Comb through the entries for "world" and pull out each line that holds it.

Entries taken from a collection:

-*-

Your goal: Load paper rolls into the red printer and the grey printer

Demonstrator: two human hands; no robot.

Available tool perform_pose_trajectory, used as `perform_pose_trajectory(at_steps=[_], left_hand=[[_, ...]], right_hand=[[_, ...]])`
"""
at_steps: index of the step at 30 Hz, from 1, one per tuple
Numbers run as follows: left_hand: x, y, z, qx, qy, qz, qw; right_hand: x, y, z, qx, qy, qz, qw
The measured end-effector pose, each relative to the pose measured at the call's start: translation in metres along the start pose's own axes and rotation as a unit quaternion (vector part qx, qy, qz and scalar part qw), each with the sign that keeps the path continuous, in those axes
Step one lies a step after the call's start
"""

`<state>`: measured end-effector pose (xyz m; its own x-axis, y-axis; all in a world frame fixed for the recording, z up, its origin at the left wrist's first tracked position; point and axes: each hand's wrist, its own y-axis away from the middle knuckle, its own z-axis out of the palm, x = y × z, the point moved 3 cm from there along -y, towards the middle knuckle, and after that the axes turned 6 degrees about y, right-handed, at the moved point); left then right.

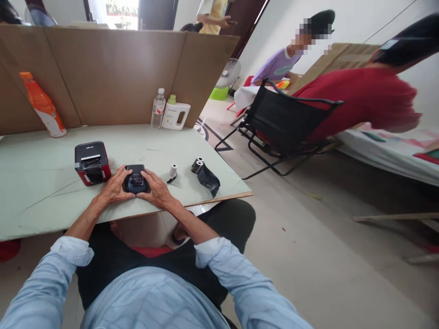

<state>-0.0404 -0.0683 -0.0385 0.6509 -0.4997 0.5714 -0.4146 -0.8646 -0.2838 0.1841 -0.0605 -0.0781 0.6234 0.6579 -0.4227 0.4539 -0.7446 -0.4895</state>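
Near the table's front edge lies a small dark device [136, 177], which looks like a portable label printer. My left hand [115, 185] grips its left side, thumb and fingertips on the casing. From the other side my right hand [157, 188] holds it too, its fingers along the right edge. Just left of my hands stands a red and black printer [91, 162], a dark strip hanging from its front. A small white paper roll [173, 170] sits right of my right hand. Farther right is a black ribbon roll [207, 177], partly unwound.
An orange bottle [43, 105], a clear water bottle [158, 108] and a white jug [176, 114] stand before the cardboard partition [120, 77]. Right of the table [41, 183] are a black folding chair [279, 114] and a person in red [356, 96]. Others are farther back.
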Motion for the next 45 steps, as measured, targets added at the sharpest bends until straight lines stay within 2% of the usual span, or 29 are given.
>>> perform_pose_trajectory(at_steps=[6,16,21,25,27,30,34,38,41,45], left_hand=[[0.0,-0.002,-0.005,-0.022,0.008,-0.003,1.0],[0.005,-0.029,-0.013,-0.062,0.017,0.018,0.998],[0.009,-0.031,-0.02,-0.047,0.013,0.004,0.999],[0.011,-0.039,-0.03,-0.023,0.008,-0.005,1.0],[0.014,-0.051,-0.036,-0.002,0.002,-0.002,1.0],[0.018,-0.084,-0.039,0.033,-0.009,0.005,0.999],[0.024,-0.146,-0.021,0.055,-0.017,0.008,0.998],[0.03,-0.198,0.012,0.024,-0.014,-0.009,1.0],[0.033,-0.22,0.032,-0.002,-0.009,-0.005,1.0],[0.033,-0.226,0.048,-0.043,-0.008,-0.008,0.999]], right_hand=[[-0.004,-0.001,-0.001,0.005,0.004,-0.003,1.0],[-0.011,-0.009,-0.006,0.02,-0.021,-0.001,1.0],[-0.01,-0.011,-0.009,0.046,-0.061,0.004,0.997],[-0.003,0.001,-0.015,0.073,-0.062,0.033,0.995],[0.001,0.01,-0.02,0.088,-0.057,0.043,0.994],[0.005,0.021,-0.027,0.101,-0.046,0.056,0.992],[0.006,0.021,-0.027,0.09,-0.026,0.044,0.995],[0.006,0.018,-0.025,0.093,-0.012,0.043,0.995],[0.005,0.019,-0.024,0.088,-0.003,0.044,0.995],[0.004,0.02,-0.024,0.078,-0.007,0.042,0.996]])
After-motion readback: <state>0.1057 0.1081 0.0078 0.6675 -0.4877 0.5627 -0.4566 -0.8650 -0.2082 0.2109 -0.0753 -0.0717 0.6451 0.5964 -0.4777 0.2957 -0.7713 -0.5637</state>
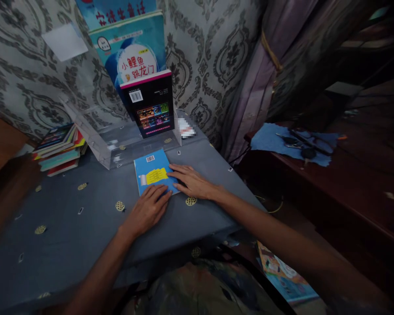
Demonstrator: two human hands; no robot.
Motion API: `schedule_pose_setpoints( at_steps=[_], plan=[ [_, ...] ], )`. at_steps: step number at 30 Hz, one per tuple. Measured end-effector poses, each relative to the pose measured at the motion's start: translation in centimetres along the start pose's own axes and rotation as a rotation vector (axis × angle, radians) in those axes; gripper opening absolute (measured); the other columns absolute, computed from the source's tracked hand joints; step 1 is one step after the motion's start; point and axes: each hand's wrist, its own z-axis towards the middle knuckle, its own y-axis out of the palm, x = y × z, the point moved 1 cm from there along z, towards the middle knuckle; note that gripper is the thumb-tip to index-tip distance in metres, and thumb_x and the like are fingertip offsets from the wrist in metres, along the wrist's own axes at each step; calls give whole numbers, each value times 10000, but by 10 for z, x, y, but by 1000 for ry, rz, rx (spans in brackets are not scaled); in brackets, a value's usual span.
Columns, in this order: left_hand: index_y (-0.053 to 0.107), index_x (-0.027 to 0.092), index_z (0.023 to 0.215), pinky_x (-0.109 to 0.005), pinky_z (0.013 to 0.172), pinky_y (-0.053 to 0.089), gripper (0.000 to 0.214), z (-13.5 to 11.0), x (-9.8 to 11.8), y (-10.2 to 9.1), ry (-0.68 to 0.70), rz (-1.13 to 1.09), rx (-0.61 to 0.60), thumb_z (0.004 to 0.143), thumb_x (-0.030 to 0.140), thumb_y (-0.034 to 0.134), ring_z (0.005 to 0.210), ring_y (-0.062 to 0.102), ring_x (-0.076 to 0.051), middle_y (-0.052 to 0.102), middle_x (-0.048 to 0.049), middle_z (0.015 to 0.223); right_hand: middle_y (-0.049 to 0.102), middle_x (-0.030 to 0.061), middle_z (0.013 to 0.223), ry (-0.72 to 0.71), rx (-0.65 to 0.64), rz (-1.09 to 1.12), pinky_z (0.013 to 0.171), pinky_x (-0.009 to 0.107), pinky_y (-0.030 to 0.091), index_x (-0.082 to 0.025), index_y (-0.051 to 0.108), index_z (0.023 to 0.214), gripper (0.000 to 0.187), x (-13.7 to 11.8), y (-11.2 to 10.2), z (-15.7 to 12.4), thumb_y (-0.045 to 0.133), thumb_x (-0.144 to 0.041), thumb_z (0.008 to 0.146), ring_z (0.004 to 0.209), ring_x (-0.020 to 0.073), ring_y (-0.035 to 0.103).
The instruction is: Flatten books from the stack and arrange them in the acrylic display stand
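Observation:
A small blue book with a yellow patch and a barcode lies flat on the grey tablecloth. My left hand rests on its near edge, fingers stretched out. From the right, my right hand lays its spread fingers over the book's right edge. Just behind stands a clear acrylic rack. Upright at its right end are a black book with a pink top edge, a teal picture book and another blue book at the back.
A stack of books sits left of the rack. At right, a dark red table bears a blue cloth with tools on it. A purple curtain hangs between. Low on the right lies a colourful book.

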Motion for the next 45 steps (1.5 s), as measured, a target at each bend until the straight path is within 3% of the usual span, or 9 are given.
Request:
schedule_pose_setpoints(
  at_steps=[10,15,21,25,30,32,36,40,45],
  plan=[
    [570,264,1375,-452,1020,539,408,-59,-15,-12,-153,12,46,986,198,467,1273,570,-260,614,-109,1349,445,155,1545,-17,-12,-6,1161,540,337,-188,556,1397,440,-5,-3,-8,501,-340,987,1440,288,398],
    [558,291,1397,-516,1081,480,412,-66,-16,-4,-300,-13,34,995,275,469,1415,433,-312,473,-111,1512,476,139,1526,-27,-13,-2,1162,543,349,-197,569,1384,422,-7,-3,-9,487,-314,987,1379,273,483],
    [481,281,1462,-483,1078,488,464,-67,-10,-1,-311,-4,36,1001,327,459,1373,493,-293,426,-123,1553,439,154,1548,-11,-17,-6,1146,529,400,-191,536,1425,539,-15,0,-17,576,-437,947,1407,309,446],
    [462,273,1474,-477,1065,498,497,-76,7,-13,-252,53,12,984,353,499,1370,493,-293,443,-138,1539,432,195,1544,-57,-24,-37,1166,566,358,-162,486,1464,706,-28,1,-41,659,-525,883,1414,341,429],
    [413,255,1505,-531,1056,488,675,-104,50,-20,-173,125,-35,895,432,642,1383,463,-336,417,-177,1546,404,186,1565,-146,-57,-93,1158,584,356,-200,377,1533,852,-54,-1,-95,663,-614,846,1433,342,399],
    [426,266,1495,-565,1072,458,666,-117,67,-15,-153,148,-25,884,384,664,1386,453,-346,441,-176,1526,434,175,1549,-178,-27,-127,1149,576,369,-210,386,1528,781,-64,2,-116,672,-527,875,1433,334,401],
    [480,244,1453,-590,1148,345,520,-134,85,-2,-142,179,104,942,157,513,1381,458,-314,556,-160,1416,619,102,1395,-217,146,-170,1094,469,455,-260,498,1450,473,-74,12,-142,504,-174,984,1348,231,519],
    [494,203,1443,-510,1172,354,486,-129,80,-11,-112,114,145,965,124,450,1321,524,-259,654,-122,1294,708,84,1258,-261,266,-123,1040,471,503,-266,550,1397,411,-75,5,-139,515,-199,993,1271,239,586],
    [505,284,1421,-459,1080,482,432,-94,57,-55,-218,-194,337,992,246,484,1216,610,-240,680,-82,1241,723,89,1208,-344,298,85,930,397,568,-284,487,1454,440,-79,-38,-102,470,-242,1016,1172,227,648]
  ],
)
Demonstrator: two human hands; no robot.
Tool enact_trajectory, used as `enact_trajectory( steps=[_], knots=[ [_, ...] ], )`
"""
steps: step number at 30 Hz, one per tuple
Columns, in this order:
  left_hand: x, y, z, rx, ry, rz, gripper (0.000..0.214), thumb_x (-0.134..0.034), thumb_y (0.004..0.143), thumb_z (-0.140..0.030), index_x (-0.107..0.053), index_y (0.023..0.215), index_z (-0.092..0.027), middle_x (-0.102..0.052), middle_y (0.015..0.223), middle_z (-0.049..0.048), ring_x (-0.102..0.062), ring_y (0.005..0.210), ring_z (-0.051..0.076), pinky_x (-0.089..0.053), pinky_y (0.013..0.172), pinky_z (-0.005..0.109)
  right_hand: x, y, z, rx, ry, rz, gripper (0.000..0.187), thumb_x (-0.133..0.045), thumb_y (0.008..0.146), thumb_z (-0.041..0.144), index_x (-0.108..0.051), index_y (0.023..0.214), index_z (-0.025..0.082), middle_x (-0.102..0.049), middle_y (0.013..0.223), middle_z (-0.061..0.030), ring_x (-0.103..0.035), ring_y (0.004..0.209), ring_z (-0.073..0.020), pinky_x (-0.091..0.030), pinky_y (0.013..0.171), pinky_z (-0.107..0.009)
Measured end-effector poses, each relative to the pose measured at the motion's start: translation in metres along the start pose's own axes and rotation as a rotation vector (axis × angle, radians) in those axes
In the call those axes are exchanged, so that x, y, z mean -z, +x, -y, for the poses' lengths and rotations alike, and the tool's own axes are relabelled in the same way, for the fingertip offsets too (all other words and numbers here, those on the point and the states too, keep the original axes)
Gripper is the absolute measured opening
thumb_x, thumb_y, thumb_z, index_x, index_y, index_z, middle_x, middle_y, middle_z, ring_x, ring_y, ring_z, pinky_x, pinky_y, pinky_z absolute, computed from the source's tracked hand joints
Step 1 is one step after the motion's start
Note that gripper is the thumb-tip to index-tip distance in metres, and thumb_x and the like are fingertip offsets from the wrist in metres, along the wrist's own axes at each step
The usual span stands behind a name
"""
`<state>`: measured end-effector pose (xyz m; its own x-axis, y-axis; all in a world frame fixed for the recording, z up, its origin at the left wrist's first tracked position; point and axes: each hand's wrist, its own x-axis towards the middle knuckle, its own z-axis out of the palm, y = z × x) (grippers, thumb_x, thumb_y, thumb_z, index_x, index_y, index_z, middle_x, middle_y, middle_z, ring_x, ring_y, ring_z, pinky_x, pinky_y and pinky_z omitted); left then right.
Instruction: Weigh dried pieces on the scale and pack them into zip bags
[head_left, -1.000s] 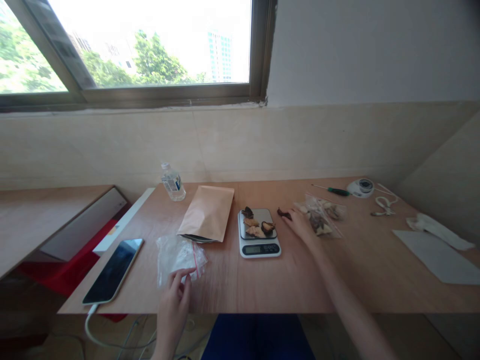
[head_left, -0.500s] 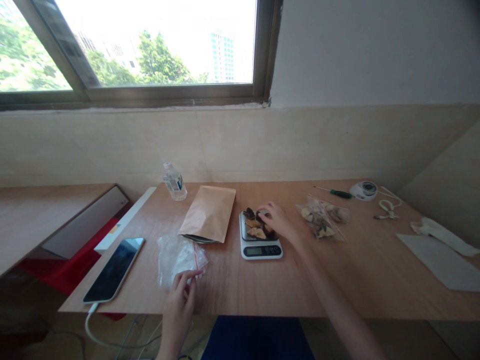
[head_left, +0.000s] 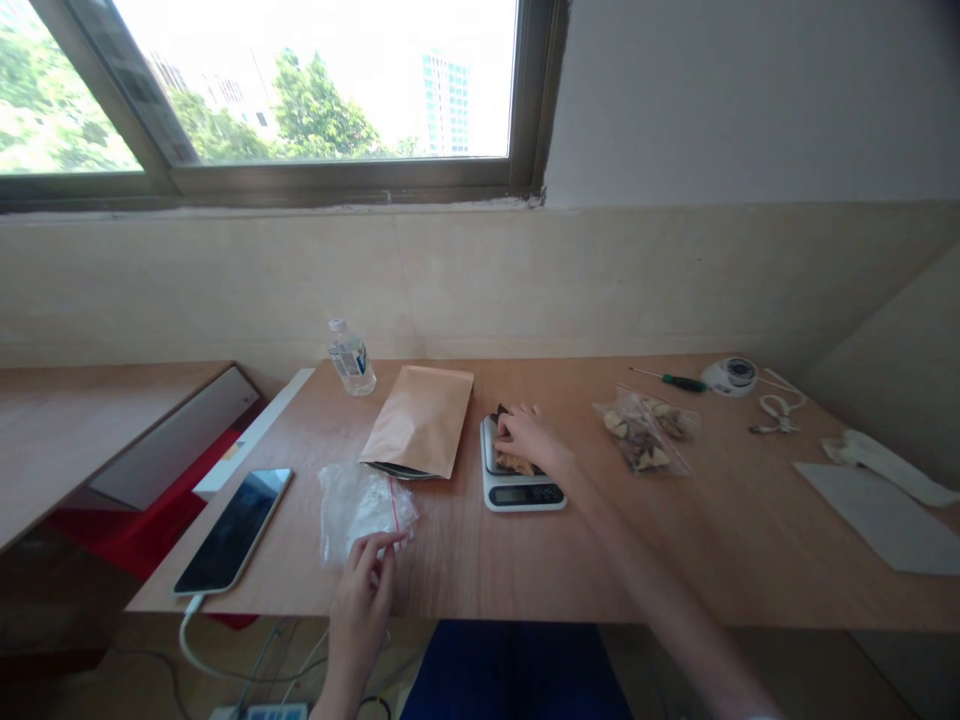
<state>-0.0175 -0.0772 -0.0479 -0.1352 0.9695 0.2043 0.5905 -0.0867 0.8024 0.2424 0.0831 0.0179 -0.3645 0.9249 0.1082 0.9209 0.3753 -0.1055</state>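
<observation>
On the tray of a white kitchen scale (head_left: pixel 527 499) lie dark brown and tan dried mushroom pieces (head_left: pixel 513 462), largely covered by my right hand (head_left: pixel 531 440). Its fingers curl down around the pieces; the exact grip is hidden. My left hand (head_left: pixel 365 575) rests at the desk's front edge, with thumb and index finger closed at the corner of clear zip bags (head_left: pixel 360 508) that have a red seal line. Behind those bags lies a brown paper pouch (head_left: pixel 421 420), its mouth toward me.
Zip bags of dried pieces (head_left: pixel 646 432) lie right of the scale. Farther right are a screwdriver (head_left: pixel 684 383), a white dome camera (head_left: pixel 729 377) with its cable, and a grey sheet (head_left: pixel 870 515). A water bottle (head_left: pixel 352 360) and a charging phone (head_left: pixel 235 530) are left.
My right hand has moved left and down over the scale tray, covering more of the dried pieces. The left hand keeps its place at the clear bags. The view has shifted slightly.
</observation>
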Motion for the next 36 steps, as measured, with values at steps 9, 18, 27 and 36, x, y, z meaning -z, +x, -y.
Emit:
enact_trajectory(
  steps=[9,18,27,36],
  knots=[
    [-0.001,0.002,-0.006,0.0,-0.004,-0.002,0.032,-0.04,0.087,-0.042,-0.062,0.096,-0.021,-0.055,0.091,0.0035,-0.05,0.05,0.01,-0.044,0.048,0.025,0.01,0.0,-0.001,0.029,0.155,-0.115,0.012,-0.061,0.08,0.029,-0.066,0.084,0.019,-0.064,0.094,-0.0074,-0.056,0.096,-0.0226,-0.033,0.085,-0.036],
    [0.009,0.02,-0.007,-0.065,0.149,-0.093,0.03,-0.038,0.089,-0.038,-0.059,0.101,-0.022,-0.055,0.1,0.0062,-0.057,0.072,0.017,-0.049,0.062,0.03,0.001,-0.067,-0.099,-0.401,0.207,-0.242,0.012,-0.06,0.076,0.025,-0.066,0.083,0.017,-0.07,0.086,-0.0082,-0.063,0.082,-0.0232,-0.041,0.071,-0.032],
    [0.005,0.099,-0.005,-0.286,0.543,-0.171,0.041,-0.047,0.083,-0.02,-0.048,0.124,-0.016,-0.044,0.128,0.0155,-0.048,0.112,0.03,-0.039,0.093,0.046,-0.027,-0.081,-0.105,-0.44,0.099,-0.11,0.02,-0.054,0.081,0.025,-0.067,0.092,0.016,-0.067,0.101,-0.0133,-0.059,0.099,-0.0283,-0.039,0.087,-0.042],
    [0.01,0.133,-0.002,-0.276,0.552,0.02,0.038,-0.046,0.08,-0.011,-0.058,0.114,-0.022,-0.057,0.123,0.0065,-0.054,0.109,0.025,-0.041,0.092,0.037,-0.019,0.012,-0.053,0.055,0.328,-0.078,0.035,-0.037,0.093,0.022,-0.057,0.121,0.017,-0.056,0.129,-0.0084,-0.05,0.119,-0.0171,-0.036,0.1,-0.03]
  ],
)
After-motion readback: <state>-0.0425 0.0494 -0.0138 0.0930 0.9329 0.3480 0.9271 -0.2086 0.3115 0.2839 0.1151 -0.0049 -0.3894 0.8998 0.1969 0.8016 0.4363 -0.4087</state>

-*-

Answer to this task:
`<state>`: measured end-effector pose (xyz m; its own x-axis, y-axis; all in a world frame fixed for the recording, z up, its origin at the left wrist's first tracked position; point and axes: each hand's wrist, its own y-axis away from the middle knuckle, its own z-axis out of the palm, x = y × z, the point moved 3 cm from there along -y, towards the middle knuckle, and after that the axes turned 6 degrees about y, right-handed, at the moved point); left then right.
`<state>`: measured end-effector pose (xyz m; its own x-axis, y-axis; all in a world frame fixed for the recording, z up, its origin at the left wrist's first tracked position; point and axes: each hand's wrist, its own x-axis towards the middle knuckle, its own z-axis out of the palm, y = z × x) (grippers, thumb_x, thumb_y, thumb_z, index_x, index_y, index_z, middle_x, middle_y, middle_z, ring_x, ring_y, ring_z, pinky_x, pinky_y and pinky_z omitted); left then right.

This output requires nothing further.